People like to knock Microsoft, and Bill Gates. Gates is a ruthlessly successful businessman. It is not for nothing that there used to be a Googlebomb that claimed that Microsoft was more evil than the devil. Afterall, Windows and Office are the dominant computer operating systems and software (although not 100% - this is being written on an Apple iBook using Firefox - if you are not using either, consider switching for a better computing experience!). But let's look at Gates himself, over the last few years. He stepped back from being the Microsoft CEO, and now has virtually stepped out of the picture. The world's richest man stated that his aim is to use his wealth to benefit others - via his charitable foundation. This is not the profile of a taker but of a giver. Is this why Microsoft is so successful - it listened to its staff, its customers, its suppliers and the inner voice that says make the world a better place.

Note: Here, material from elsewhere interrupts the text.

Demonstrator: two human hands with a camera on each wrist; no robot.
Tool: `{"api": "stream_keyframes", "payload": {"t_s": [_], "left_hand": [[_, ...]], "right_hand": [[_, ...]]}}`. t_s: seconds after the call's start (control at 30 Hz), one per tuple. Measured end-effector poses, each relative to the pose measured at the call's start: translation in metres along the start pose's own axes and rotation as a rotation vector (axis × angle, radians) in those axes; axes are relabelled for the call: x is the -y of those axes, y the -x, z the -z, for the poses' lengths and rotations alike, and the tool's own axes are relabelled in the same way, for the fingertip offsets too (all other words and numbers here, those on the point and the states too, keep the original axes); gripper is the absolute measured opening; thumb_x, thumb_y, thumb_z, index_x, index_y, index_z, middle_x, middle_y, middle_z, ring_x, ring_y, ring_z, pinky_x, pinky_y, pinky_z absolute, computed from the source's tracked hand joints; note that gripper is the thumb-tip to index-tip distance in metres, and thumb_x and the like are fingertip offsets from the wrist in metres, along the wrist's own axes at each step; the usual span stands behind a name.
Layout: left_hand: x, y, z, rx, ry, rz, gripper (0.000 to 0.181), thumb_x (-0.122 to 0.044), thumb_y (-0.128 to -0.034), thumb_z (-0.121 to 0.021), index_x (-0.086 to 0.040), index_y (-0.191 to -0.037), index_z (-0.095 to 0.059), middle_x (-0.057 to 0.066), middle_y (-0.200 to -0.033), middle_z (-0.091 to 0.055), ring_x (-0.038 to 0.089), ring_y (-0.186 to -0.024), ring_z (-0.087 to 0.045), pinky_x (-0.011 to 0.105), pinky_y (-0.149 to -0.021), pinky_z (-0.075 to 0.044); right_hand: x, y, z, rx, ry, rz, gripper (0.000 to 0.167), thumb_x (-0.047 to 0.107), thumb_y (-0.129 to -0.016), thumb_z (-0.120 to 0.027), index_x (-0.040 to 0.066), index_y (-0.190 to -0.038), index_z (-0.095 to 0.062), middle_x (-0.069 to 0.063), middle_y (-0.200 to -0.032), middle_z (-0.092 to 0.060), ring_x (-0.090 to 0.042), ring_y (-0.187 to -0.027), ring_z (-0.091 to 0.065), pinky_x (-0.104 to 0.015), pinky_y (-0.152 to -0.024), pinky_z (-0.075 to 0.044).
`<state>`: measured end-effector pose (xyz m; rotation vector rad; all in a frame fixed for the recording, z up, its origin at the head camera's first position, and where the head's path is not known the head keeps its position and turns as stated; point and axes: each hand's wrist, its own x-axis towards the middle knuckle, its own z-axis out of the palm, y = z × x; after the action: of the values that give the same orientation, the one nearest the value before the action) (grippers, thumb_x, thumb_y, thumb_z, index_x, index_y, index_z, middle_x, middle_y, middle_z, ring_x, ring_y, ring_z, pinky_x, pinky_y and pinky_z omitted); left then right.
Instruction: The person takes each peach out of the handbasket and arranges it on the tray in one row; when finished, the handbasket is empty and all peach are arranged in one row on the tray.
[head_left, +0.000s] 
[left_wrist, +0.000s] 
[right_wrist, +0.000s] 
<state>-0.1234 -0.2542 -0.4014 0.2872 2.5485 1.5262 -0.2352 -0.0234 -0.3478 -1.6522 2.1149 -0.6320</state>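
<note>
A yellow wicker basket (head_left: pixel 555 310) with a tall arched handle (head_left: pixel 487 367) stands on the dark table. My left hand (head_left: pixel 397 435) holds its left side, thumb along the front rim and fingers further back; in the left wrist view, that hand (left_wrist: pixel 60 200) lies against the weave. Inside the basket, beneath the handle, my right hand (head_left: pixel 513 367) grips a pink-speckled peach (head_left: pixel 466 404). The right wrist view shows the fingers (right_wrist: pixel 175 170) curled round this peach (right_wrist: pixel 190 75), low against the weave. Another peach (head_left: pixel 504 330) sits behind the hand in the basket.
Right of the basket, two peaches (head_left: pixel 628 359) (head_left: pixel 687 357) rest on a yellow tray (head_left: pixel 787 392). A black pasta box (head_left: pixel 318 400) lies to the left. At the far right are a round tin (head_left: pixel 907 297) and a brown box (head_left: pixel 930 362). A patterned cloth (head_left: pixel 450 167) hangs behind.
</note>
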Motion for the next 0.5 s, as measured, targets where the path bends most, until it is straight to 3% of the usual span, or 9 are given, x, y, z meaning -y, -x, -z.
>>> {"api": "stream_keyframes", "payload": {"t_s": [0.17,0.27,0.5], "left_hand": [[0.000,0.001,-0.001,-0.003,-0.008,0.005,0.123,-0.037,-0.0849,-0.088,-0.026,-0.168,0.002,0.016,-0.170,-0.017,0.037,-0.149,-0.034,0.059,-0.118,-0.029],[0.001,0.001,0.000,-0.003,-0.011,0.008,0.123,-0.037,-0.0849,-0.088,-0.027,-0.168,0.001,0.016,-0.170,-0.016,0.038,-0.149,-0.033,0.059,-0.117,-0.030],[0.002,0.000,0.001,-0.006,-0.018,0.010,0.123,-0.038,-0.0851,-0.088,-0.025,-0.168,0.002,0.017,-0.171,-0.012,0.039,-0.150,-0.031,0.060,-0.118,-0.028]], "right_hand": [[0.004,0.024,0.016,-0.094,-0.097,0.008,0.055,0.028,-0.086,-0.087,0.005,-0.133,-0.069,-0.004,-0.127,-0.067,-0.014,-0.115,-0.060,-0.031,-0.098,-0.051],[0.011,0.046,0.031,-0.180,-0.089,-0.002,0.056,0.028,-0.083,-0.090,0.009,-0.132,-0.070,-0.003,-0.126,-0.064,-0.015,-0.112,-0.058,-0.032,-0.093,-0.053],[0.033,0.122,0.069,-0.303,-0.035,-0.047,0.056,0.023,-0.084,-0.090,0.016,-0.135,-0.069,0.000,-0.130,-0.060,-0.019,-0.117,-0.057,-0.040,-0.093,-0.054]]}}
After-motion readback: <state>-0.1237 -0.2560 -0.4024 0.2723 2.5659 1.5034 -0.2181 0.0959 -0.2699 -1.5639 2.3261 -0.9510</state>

Or what about Google. Their company motto may be a trite Don't be evil but this at least recognises that corporates can be evil - Enron and Worldcom were just the tip of the iceberg. OK - so Google's practices in China are suspect. And the way they don't filter out pornographic sites is defintely wrong. However I personally think that both these examples are reflections of how difficult it is to resolve mutually incompatible conflicts of interest. How do you supply search listings when a government gives you a choice of censorship or nothing. Refusal to comply, and so getting blocked totally, doesn't help the population of China. And machines don't find it easy to tell good from bad - Google set rules on what could be found and how, and although these could be altered for exceptions, it sets precedents that could destroy the very accuracy people want. Essentially, Google's leadership style is that of a giver - but giving is never easy. It is taking that is easy as you then consider what is best for a small elite and don't have to balance multiple conflicts of interest.

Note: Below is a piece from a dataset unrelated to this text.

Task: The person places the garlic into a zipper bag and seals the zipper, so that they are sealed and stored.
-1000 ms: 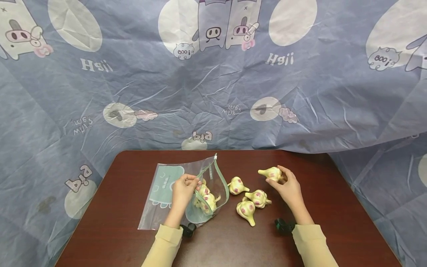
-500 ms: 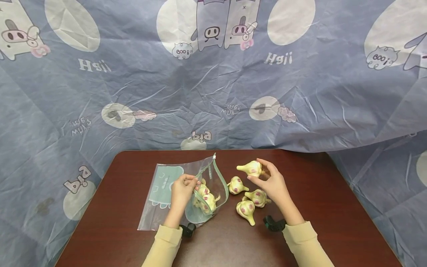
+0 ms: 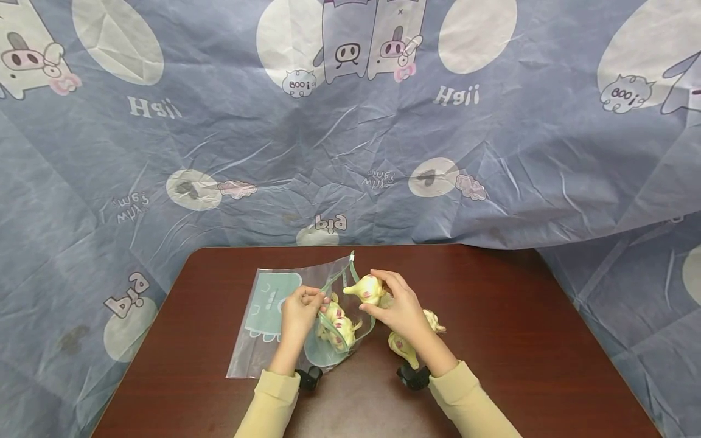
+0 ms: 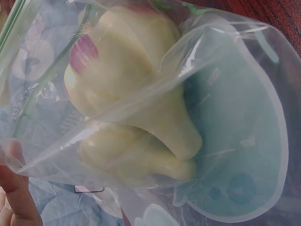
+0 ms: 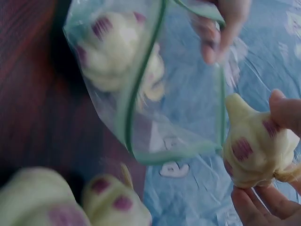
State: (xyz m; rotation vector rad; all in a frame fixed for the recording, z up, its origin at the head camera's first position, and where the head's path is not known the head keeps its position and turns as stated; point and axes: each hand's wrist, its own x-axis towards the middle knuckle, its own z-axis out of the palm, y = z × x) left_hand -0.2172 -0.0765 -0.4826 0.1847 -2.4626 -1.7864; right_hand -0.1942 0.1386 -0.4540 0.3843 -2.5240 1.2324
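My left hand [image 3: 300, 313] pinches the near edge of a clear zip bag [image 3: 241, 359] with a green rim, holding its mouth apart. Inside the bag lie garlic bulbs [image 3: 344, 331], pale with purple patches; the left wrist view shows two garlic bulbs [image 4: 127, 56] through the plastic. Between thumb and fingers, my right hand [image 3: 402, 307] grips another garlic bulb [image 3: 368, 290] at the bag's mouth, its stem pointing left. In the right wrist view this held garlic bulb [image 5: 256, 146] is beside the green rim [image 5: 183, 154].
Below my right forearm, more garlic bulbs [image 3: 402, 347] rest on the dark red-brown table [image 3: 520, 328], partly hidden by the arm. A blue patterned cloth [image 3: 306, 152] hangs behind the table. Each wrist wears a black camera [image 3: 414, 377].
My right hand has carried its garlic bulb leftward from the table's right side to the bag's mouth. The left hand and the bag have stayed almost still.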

Both these examples link to computers and the Internet. But givers don't just come from these areas. Ben & Jerry's ice-cream company is another example - that as part of its corporate objectives supports small-scale family owned farms that would otherwise have gone under - squeezed out by their larger competitors. Ben & Jerry's new owners - Unilever also take corporate social responsibility seriously. And if you look at how Unilever is managed, you will see a truely diverse company with many races and creeds at senior positions. Or take the Indian ICICI bank. India is seen as a patriarchal society by many. Yet ICICI has more women at senior / board positions than many US corporations. It is also India's fastest growing private bank - success and the giving mentality seem to go together.

There are many more examples. Just recently Warren Buffett, the chairman of Berkshire Hatherway, announced that he plans to leave 85% of his fortune to the Bill & Melinda Gates foundation - which made charitable payments in 2005 alone, of more than twice that donated by UNESCO. The name Buffet won't even become incorporated in the charity's name.

So, when you look at the leaders of your competitors (and your own companies) think about whether they are givers or takers. If they are givers and your company is a taker than be worried, as long-term it seems that being a giver is a more reliable indicator of success.

(With thanks for the idea of givers and takers to Rabbi Mendel Lew and his sermon given following the annual reading in synagogue of the story of Korach).